You keep hearing that Groningen is very far from The Hague. This is correct. I think it applies also to Limburg, and even to Zeeland, which is not very far from The Hague, but where facilities are scarce, even more scarce than in the north. And after that there will be two more nuclear power plants in Borseli. “Then, of course, there will also be many high-voltage cables to transmit that power,” sighed a resident now enjoying the space. They’ve got the same dreadful electricity pylons there in Zeeland as we do in Groningen: so tall, standing next to each other in pairs, and worst of all, so bright white, that they can be seen for miles when the sun comes up.
But this is about the joy of living somewhere, the beauty of the landscape, and attachment to the environment, and few people in The Hague seem to care.
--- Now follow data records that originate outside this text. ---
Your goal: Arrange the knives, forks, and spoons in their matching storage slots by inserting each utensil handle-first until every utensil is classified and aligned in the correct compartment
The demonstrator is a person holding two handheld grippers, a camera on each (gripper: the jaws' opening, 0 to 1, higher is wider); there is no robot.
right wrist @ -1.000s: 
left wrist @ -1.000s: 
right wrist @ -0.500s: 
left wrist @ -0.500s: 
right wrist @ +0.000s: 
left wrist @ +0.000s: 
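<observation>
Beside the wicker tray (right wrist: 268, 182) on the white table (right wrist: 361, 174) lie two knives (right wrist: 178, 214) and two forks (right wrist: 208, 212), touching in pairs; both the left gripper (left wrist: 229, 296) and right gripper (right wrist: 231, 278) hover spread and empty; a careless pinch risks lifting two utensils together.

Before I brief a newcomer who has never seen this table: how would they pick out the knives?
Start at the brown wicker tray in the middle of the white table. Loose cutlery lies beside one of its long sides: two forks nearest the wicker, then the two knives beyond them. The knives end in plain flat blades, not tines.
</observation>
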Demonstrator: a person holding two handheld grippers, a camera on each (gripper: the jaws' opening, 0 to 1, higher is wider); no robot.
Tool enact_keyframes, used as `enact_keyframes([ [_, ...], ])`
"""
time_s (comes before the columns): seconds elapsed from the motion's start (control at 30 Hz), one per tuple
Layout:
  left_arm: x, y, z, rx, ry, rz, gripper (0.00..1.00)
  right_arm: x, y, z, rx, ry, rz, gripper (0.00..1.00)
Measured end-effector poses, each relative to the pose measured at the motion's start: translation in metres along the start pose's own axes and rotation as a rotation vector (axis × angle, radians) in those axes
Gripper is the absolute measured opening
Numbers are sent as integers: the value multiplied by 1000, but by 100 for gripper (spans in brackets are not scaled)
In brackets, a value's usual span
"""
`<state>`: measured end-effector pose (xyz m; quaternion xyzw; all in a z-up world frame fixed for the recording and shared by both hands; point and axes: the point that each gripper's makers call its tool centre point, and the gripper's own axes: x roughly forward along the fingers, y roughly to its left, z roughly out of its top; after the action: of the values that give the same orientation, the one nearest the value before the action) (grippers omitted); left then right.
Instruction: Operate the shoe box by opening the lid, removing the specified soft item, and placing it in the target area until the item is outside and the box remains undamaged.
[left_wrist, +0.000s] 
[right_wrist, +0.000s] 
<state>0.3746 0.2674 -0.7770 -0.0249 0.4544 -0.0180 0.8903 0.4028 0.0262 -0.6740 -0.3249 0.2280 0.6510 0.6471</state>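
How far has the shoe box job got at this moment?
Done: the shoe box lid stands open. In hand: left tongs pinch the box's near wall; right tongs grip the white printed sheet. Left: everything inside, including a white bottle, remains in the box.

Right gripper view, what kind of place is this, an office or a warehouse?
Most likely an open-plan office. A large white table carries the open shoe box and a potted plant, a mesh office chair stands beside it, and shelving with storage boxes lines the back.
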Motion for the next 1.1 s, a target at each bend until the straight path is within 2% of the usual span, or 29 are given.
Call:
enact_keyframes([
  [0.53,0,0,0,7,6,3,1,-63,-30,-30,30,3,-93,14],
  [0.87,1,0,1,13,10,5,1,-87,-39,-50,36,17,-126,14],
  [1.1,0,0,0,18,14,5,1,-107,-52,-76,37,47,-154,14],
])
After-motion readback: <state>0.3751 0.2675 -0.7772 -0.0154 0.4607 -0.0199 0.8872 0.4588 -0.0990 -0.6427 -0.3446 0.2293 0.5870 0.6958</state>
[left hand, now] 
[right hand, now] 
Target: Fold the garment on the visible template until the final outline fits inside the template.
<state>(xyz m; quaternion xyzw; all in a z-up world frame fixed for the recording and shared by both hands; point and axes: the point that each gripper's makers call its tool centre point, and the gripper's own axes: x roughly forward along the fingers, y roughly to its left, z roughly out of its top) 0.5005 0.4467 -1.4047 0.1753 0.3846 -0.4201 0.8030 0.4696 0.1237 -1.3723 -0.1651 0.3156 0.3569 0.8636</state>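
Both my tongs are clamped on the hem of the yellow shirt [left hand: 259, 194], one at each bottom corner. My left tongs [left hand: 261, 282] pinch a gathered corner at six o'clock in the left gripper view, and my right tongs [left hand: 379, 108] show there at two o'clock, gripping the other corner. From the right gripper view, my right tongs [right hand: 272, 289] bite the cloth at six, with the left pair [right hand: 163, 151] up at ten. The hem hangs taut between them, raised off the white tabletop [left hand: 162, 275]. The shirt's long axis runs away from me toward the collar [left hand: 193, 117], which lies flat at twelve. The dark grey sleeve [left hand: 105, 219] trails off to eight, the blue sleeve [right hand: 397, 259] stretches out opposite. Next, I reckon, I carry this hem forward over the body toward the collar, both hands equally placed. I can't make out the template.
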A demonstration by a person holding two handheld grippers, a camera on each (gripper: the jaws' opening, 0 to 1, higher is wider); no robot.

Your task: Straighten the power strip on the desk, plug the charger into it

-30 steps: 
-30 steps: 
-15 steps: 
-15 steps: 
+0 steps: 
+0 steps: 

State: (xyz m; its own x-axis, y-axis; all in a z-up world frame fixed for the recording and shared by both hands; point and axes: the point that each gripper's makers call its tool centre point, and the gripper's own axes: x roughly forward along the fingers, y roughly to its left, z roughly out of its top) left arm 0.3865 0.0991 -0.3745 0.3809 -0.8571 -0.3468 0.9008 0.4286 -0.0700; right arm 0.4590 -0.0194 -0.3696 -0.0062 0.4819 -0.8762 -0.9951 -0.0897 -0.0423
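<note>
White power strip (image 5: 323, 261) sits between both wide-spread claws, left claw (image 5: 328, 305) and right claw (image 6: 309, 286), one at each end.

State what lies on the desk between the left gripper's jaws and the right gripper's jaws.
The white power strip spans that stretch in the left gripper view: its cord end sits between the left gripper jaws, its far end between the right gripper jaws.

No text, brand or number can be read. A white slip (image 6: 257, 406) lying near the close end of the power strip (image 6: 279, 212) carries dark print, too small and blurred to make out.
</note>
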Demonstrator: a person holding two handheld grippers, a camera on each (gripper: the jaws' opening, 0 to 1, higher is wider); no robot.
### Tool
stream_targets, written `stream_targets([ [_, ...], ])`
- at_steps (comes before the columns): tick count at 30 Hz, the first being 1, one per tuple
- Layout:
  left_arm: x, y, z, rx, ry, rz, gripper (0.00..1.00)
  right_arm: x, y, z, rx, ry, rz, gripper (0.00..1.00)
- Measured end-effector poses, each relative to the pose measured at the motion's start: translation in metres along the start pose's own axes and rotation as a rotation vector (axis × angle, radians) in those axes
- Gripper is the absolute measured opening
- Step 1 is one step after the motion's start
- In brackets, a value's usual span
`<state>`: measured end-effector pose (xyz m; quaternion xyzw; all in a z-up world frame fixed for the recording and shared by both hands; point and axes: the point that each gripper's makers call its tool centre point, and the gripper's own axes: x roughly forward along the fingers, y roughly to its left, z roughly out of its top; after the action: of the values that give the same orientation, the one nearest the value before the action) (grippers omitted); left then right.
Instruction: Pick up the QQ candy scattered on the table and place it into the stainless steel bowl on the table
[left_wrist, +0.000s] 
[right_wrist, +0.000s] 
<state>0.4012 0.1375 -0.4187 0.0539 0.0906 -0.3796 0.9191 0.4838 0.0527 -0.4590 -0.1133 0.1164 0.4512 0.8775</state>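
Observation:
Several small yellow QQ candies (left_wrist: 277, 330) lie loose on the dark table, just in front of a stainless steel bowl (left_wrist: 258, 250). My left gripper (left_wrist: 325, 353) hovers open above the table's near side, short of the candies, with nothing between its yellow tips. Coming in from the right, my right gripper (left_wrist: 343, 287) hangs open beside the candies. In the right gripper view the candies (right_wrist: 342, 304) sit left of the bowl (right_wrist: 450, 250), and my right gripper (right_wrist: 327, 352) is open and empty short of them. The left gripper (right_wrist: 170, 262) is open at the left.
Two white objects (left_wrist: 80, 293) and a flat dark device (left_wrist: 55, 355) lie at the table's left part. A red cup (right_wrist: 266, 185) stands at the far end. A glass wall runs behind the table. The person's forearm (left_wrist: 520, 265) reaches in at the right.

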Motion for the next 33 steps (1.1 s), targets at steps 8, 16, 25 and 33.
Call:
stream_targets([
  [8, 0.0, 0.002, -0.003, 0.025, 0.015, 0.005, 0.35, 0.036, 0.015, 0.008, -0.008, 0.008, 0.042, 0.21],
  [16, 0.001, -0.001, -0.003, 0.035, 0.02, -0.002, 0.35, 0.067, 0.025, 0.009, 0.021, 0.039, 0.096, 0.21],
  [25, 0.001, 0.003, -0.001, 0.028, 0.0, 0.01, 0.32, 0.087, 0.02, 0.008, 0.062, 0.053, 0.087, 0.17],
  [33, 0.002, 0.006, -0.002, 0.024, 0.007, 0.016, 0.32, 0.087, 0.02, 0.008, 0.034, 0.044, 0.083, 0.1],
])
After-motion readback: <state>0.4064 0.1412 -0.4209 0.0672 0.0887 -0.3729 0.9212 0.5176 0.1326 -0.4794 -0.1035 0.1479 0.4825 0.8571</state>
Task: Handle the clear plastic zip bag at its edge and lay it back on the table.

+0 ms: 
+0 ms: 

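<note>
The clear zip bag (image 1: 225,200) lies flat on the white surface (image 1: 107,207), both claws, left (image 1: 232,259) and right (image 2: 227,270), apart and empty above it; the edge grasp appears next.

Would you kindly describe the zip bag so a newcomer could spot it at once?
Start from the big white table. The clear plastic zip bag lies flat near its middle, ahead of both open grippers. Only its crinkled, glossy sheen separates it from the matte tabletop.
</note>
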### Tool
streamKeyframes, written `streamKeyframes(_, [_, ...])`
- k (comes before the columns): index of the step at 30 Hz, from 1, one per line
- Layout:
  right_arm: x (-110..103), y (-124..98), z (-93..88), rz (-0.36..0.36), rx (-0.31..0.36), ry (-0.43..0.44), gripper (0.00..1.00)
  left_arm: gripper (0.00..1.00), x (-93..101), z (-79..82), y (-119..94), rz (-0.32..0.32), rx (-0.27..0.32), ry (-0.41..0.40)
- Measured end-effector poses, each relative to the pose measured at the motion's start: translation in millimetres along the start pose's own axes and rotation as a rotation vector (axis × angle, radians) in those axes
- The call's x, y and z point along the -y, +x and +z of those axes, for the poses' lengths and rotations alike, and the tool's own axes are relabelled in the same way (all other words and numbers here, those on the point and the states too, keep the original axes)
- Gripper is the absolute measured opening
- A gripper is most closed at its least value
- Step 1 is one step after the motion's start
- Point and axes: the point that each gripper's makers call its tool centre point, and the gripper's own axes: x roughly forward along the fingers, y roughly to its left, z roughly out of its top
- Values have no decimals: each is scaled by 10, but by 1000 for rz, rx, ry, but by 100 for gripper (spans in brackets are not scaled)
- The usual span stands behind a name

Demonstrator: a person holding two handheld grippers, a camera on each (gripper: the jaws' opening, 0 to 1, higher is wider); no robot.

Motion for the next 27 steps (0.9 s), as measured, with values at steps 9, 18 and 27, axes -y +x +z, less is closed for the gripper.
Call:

You can’t meet a Groningen person without praising space and sky, everyone is proud of their medieval churches, and the red-brick villages on their hills – but what will they look like after a while? An incredible amount will be demolished and rebuilt in the near future, but as the chief government engineer Francesco Venestra recently pointed out: there is no plan nor vision for reconstruction. After the gas, are we now getting the character out of Groningen?
ANP’s
Groningen managers keep saying that Groningen has infinite answers to all kinds of problems: “The future has already begun in Groningen!” Well, the future doesn’t look good. But we seem to be leading the way in the energy transition (more electricity pylons, more windmills, more solar parks) and you’ll also see how circular farming will thrive here.
Just live nice and far away, instead of running to The Hague and wagging your tail
I don’t know if the farmers, with their often large and intensive farms, are actually aware of this.
In an unprecedented journal northern latitude Written by Susan Taub, Secretary Groningen Gas Council And someone who knows what you’re talking about, that drivers always tend to the general rumble. They casually claim that the ‘challenges’ of Groningen (by which they mean: serious problems) [creëren] For solutions. “Why this situation is still not clear,” Tope writes. Foreign students, fast train connection, more favorable investment climate – does not benefit most of the population of the earthquake zone. Quite the contrary. Soon there will also be data centers and factories here to be It has to convert electricity into hydrogen.
The prime minister asks whether it would be unrefreshing to simply say: “We no longer need additional wind turbines or solar parks or high-voltage cables here.” And we also want to keep the space here spacious. “If you want to use it, we will take a closer look at your plans.” Just to be a sovereign, living a nice and distant life, instead of running to The Hague with a wagging tail and barking merrily to show that we would like to solve the country’s problems here, without the state solving ours.
And here to finally let people know where they stand. Providing the paint on those high-voltage towers, the monuments and the distinctive village views, having architects supervising the new building work… maybe the future really starts in Groningen.